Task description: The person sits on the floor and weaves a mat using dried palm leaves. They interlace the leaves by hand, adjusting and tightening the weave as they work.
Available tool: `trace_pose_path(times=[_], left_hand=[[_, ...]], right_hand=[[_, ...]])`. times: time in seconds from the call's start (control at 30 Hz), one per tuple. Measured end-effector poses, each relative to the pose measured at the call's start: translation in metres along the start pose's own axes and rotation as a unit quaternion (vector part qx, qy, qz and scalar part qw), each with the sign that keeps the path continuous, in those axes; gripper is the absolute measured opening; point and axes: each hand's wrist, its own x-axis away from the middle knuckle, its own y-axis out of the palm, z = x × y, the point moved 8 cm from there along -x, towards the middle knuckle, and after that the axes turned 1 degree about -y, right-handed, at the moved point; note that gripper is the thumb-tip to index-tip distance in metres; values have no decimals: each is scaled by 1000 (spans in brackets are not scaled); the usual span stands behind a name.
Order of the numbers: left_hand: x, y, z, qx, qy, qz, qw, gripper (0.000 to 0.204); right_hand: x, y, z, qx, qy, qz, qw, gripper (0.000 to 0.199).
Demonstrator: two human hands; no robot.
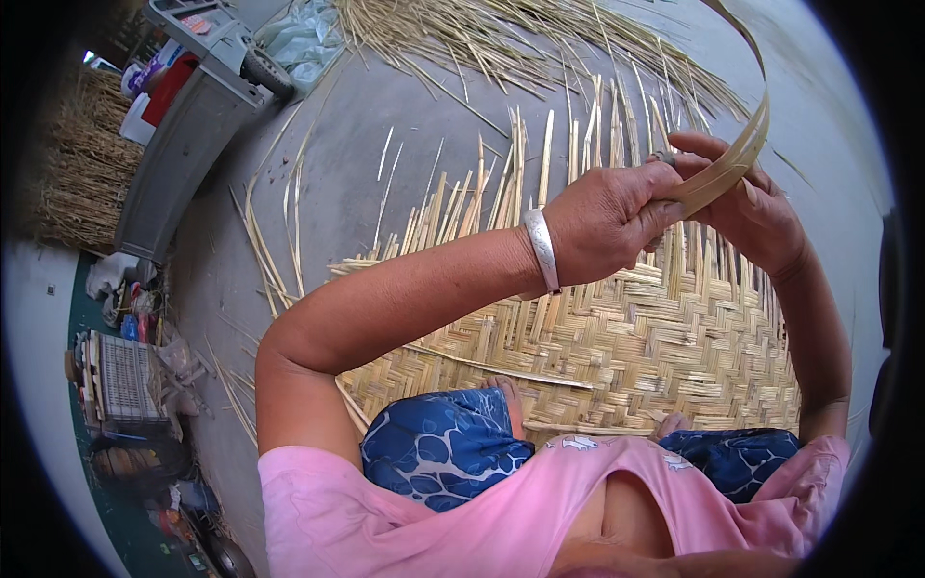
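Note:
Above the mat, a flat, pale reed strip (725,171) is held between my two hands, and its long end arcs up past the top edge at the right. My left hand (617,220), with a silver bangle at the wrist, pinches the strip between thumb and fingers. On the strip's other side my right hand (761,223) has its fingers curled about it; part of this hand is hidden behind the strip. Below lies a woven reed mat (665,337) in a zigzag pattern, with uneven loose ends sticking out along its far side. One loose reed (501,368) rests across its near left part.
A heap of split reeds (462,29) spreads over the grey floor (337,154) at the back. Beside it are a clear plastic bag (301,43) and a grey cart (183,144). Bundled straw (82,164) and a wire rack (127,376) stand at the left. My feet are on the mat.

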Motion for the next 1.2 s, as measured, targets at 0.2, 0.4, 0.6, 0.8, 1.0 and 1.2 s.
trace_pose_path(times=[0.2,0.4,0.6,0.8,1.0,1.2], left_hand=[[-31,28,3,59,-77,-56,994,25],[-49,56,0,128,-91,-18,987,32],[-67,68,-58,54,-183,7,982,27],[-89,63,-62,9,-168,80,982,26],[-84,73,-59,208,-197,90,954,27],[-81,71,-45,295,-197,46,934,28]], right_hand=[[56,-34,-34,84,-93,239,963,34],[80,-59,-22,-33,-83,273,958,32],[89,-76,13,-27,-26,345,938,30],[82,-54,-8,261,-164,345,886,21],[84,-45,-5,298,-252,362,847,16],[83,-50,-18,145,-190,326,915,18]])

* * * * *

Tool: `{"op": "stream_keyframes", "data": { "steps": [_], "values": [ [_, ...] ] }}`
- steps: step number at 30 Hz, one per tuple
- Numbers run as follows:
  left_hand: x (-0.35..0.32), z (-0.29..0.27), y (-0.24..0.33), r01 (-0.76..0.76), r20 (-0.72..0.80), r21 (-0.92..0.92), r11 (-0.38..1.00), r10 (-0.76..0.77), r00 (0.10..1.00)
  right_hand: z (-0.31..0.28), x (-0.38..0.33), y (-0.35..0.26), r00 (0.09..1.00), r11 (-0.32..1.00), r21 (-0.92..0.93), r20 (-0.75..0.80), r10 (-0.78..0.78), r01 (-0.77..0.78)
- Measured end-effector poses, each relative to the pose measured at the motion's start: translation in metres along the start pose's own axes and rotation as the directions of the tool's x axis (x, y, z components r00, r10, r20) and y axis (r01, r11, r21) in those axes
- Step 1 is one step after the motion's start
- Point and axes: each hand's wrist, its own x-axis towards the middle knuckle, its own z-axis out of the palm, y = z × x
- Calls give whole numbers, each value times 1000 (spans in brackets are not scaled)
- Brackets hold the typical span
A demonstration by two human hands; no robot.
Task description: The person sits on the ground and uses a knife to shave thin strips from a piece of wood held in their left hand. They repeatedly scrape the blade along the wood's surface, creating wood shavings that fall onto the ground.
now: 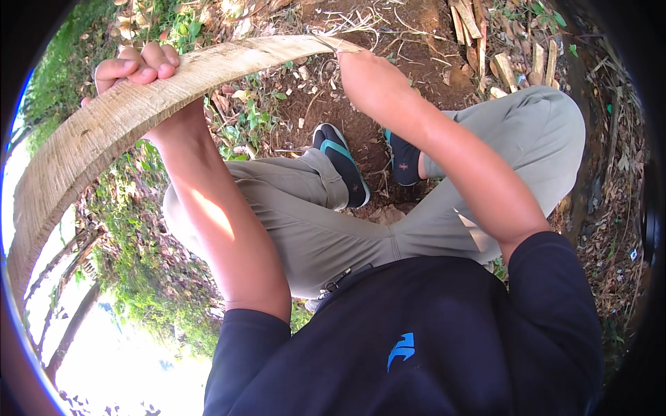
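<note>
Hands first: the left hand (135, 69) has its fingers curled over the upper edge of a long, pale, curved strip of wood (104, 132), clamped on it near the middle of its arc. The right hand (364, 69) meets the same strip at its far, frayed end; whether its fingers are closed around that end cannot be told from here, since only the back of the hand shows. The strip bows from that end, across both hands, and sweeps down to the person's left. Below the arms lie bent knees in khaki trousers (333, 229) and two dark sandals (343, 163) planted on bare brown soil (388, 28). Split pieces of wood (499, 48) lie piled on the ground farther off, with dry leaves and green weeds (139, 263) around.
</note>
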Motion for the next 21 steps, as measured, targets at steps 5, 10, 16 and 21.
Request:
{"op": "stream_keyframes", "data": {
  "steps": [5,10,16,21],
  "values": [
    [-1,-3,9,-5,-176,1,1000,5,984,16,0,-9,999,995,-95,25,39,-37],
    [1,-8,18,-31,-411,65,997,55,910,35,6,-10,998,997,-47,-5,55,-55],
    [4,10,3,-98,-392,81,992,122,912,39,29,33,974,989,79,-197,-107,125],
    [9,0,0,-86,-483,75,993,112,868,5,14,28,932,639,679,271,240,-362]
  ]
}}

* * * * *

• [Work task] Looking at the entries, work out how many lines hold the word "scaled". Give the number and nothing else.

• [Response to the task] 2